# DATA IN THIS EXERCISE
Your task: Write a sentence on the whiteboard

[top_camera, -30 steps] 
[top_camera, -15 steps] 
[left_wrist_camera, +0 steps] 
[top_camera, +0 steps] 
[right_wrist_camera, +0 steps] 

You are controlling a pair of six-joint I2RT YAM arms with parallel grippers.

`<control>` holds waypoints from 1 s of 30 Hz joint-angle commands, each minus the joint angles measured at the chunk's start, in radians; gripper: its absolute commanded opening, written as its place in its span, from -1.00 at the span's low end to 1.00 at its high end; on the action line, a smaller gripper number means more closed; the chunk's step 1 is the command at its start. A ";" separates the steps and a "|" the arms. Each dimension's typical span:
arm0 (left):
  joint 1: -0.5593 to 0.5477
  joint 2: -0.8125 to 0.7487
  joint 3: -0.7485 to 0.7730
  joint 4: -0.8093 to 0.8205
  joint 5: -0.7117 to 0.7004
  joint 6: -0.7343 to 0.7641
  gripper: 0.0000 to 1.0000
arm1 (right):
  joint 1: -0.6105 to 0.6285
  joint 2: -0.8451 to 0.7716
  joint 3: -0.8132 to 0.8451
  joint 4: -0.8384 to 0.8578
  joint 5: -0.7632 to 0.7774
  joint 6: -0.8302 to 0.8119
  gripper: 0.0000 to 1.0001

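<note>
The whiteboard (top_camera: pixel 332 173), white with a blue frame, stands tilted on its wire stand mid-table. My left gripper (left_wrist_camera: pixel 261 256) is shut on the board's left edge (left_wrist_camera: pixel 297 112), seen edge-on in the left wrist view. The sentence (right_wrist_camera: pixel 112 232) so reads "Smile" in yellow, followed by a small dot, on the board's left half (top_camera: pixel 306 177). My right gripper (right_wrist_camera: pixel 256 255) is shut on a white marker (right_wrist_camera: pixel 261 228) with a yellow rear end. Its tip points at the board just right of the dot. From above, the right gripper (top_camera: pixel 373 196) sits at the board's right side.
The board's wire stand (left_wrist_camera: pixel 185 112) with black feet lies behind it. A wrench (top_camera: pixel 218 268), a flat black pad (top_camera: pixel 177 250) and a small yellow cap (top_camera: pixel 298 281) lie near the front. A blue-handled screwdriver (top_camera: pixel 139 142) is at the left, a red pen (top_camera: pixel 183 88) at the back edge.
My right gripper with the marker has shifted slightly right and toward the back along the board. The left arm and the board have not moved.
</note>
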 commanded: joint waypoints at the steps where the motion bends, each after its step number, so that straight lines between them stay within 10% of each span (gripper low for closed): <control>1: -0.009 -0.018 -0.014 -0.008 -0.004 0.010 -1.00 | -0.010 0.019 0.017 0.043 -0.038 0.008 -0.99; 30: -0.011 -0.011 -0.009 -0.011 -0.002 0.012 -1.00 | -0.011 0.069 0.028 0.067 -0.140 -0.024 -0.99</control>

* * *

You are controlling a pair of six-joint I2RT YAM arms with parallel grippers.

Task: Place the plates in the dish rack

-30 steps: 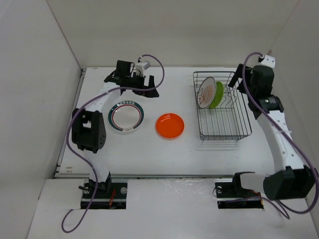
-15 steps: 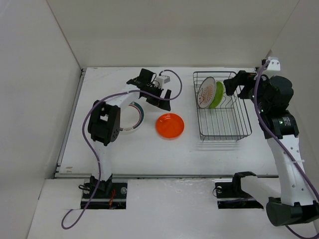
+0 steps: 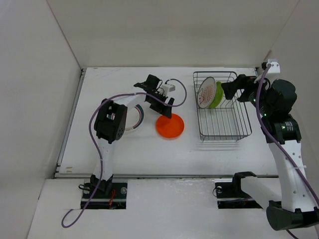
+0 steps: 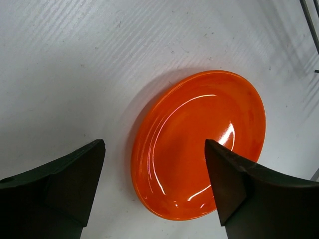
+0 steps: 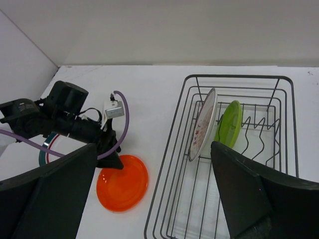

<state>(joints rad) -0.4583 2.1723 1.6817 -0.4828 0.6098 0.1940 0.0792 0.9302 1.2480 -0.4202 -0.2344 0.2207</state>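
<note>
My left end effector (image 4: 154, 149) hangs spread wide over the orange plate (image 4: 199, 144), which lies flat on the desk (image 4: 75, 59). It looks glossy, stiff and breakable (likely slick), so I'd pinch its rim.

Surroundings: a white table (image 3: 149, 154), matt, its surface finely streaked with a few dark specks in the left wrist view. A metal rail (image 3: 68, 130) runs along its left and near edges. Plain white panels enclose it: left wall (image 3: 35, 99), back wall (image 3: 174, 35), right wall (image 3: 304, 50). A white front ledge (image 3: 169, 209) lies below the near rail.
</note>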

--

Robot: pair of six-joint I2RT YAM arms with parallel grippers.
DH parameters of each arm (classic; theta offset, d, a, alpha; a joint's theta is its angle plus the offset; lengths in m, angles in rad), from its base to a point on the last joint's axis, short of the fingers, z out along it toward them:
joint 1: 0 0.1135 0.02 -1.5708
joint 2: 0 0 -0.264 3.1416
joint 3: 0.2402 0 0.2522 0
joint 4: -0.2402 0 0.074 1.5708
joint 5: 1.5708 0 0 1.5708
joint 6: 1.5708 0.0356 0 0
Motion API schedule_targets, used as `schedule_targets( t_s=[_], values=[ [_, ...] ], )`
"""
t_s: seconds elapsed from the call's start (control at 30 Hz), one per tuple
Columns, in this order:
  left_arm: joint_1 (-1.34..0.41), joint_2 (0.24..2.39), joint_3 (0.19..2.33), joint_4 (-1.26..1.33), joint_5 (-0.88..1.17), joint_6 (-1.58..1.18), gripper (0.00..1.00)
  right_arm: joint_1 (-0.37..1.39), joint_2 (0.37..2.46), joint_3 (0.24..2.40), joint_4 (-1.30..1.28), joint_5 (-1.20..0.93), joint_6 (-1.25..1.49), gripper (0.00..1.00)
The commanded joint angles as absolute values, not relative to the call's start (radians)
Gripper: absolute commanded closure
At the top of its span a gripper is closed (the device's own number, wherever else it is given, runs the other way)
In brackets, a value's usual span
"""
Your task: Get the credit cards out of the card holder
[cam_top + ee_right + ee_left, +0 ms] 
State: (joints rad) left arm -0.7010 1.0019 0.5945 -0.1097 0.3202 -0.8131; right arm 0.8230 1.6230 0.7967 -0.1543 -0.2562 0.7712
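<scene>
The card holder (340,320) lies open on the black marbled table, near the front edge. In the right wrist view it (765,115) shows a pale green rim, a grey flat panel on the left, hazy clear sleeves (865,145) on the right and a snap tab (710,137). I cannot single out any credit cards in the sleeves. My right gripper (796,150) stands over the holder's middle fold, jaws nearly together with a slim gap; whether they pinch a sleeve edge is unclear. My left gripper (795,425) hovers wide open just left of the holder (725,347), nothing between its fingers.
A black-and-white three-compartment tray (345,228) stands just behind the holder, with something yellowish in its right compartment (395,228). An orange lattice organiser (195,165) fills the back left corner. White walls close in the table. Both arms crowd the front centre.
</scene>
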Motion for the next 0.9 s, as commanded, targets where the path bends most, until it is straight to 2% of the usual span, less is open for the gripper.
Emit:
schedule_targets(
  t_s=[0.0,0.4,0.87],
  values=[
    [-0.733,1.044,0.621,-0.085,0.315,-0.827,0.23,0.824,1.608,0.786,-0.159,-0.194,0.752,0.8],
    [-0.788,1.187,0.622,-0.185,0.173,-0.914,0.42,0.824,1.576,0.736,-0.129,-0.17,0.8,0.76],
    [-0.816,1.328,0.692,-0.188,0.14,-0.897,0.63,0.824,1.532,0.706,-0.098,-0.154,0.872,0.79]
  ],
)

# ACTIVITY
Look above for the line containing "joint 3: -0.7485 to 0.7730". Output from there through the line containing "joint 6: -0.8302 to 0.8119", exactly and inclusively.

# FINISHED TASK
  joint 3: -0.7485 to 0.7730
  joint 4: -0.8093 to 0.8205
  joint 5: -0.7117 to 0.7004
  joint 6: -0.7343 to 0.7641
  gripper: 0.0000 to 1.0000
arm1 (right):
  joint 1: -0.6105 to 0.6285
  joint 2: -0.8451 to 0.7716
  joint 3: -0.8132 to 0.8451
  joint 4: -0.8384 to 0.8578
  joint 5: -0.7632 to 0.7774
  joint 6: -0.8302 to 0.8119

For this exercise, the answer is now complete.